Memang seperti yang kudengar dari kakekku dulu, menghimpun lalu membawa hasil jagung, bunga bakung putih, dan juga kedelai kuning seberat traktor pembajak sawah, sudah menjadi kutukan mereka dari kecil, aku pun sendiri sebenarnya tidak terlalu mengerti dengan jelas. Tapi, nampaknya ketika aku mulai memasuki sekolah menengah atas, aku baru bisa membayangkan ucapan kakekku dulu, jika sehari mereka harus bolak-balik dengan jarak delapan kilometer kurang lebih yang itu artinya bisa di kali lipat andai hasil panen nya sedang melimpah ruah, tapi juga penderitaan mereka tidak hanya sampai disitu saja, belum lagi jika nasib buruk sedang bertamu melalui kemarau panjang sehingga membuat mereka harus menelan ludah.

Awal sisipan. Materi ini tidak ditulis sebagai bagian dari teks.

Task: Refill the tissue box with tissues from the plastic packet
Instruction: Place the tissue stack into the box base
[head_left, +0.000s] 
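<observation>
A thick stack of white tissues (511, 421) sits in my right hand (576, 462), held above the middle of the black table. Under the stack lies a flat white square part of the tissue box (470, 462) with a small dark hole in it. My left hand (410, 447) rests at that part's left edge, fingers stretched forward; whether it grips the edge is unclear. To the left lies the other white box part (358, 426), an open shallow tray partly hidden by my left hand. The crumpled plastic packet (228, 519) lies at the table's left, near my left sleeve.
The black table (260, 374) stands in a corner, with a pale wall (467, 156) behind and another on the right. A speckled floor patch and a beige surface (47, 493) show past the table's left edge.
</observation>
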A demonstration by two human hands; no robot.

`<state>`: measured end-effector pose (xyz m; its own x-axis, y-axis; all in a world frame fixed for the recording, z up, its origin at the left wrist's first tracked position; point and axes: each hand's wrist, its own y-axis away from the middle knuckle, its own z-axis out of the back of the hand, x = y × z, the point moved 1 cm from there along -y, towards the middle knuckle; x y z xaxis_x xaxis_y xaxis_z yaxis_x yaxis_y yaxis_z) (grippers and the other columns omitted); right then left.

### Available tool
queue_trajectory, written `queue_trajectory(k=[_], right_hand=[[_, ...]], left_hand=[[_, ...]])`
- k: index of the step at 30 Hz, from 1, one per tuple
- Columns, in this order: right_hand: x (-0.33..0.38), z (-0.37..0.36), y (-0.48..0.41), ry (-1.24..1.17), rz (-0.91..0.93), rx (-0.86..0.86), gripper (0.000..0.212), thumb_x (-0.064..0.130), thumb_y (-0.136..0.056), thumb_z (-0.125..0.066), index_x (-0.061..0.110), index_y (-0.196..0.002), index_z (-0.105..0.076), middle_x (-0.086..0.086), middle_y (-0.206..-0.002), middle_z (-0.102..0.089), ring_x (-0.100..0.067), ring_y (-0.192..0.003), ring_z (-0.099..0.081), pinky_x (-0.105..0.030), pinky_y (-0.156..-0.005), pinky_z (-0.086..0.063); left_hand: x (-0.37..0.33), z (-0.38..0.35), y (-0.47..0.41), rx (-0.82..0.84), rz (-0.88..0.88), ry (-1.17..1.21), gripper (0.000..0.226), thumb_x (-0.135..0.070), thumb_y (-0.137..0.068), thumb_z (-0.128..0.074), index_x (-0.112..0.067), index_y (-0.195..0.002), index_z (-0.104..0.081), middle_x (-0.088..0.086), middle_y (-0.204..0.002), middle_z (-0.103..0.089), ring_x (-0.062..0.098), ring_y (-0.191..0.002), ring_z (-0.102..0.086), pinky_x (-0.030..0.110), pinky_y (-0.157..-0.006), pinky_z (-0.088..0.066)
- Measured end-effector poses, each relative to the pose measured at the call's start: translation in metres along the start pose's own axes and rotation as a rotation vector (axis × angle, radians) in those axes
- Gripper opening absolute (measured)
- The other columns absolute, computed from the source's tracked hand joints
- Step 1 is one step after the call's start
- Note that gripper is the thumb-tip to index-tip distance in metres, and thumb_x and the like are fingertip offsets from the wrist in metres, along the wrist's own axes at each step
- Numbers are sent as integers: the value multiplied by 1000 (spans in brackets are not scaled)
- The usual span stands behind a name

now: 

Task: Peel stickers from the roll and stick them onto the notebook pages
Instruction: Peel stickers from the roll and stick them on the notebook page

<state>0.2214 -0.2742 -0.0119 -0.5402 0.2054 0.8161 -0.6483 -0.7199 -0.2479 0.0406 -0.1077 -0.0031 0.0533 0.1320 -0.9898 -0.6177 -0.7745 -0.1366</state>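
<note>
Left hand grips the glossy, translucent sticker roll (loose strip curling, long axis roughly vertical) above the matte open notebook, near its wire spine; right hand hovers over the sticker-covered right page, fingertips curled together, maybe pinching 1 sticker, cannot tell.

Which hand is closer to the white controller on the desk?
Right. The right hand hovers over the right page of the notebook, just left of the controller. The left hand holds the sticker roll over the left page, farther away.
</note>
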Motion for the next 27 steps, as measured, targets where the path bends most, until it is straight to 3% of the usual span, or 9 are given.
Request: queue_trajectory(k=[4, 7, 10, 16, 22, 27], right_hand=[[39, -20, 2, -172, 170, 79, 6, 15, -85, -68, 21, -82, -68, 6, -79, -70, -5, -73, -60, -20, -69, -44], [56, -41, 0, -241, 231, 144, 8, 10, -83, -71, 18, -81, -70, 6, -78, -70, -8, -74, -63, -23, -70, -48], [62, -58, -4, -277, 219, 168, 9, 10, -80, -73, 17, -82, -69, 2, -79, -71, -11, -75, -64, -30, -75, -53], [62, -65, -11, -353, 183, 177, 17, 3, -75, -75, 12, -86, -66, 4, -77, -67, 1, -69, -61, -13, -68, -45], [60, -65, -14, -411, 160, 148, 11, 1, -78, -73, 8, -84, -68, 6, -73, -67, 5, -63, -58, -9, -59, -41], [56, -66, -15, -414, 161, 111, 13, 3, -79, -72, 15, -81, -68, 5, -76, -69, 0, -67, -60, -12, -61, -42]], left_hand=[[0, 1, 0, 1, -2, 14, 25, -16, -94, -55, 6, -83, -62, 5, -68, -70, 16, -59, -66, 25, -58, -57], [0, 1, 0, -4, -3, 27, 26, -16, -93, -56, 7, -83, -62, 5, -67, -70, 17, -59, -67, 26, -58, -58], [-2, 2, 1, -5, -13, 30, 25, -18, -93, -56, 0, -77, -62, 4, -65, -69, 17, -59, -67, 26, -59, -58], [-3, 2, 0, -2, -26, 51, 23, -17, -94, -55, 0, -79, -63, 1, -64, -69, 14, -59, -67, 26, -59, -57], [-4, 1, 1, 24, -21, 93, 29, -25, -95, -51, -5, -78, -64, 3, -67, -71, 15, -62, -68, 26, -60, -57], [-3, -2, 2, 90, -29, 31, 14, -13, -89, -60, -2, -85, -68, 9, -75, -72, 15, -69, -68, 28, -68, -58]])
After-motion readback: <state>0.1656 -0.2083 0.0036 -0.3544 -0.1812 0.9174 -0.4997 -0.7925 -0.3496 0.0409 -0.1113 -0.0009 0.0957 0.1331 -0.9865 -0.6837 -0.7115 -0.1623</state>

“Sejak saat itu ibu memutuskan!...,” ia menegakkan tubuhnya,
“dititik pencapaian apa yang sudah mereka raih selama ini, ibu ingin membalas pengorbanannya dengan menjadi perempuan bermartabat. Yang memiliki kualitas serta mampu mendorong naik derajat keluarga setinggi-tingginya.” sambung ibuku, kali ini membuka senyum dengan lebar.
Aku melihat senyum ibuku yang begitu manis, dan entah mengapa senyum itu selalu menular, membuatku ikut tersenyum tanpa perlu alasan. Dari sedikit cerita tentang keluarga ibuku, aku tahu bahwa para perempuannya memang dikenal memiliki kehangatan yang khas, manis dalam cara mereka berbicara, dan tatapan mata yang mampu membangunkan siapa saja dari lelahnya hari. Seolah, hanya dengan melihat mereka, siapa saja bisa kembali menatap tujuh warna pelangi yang muncul tepat di luar jendela.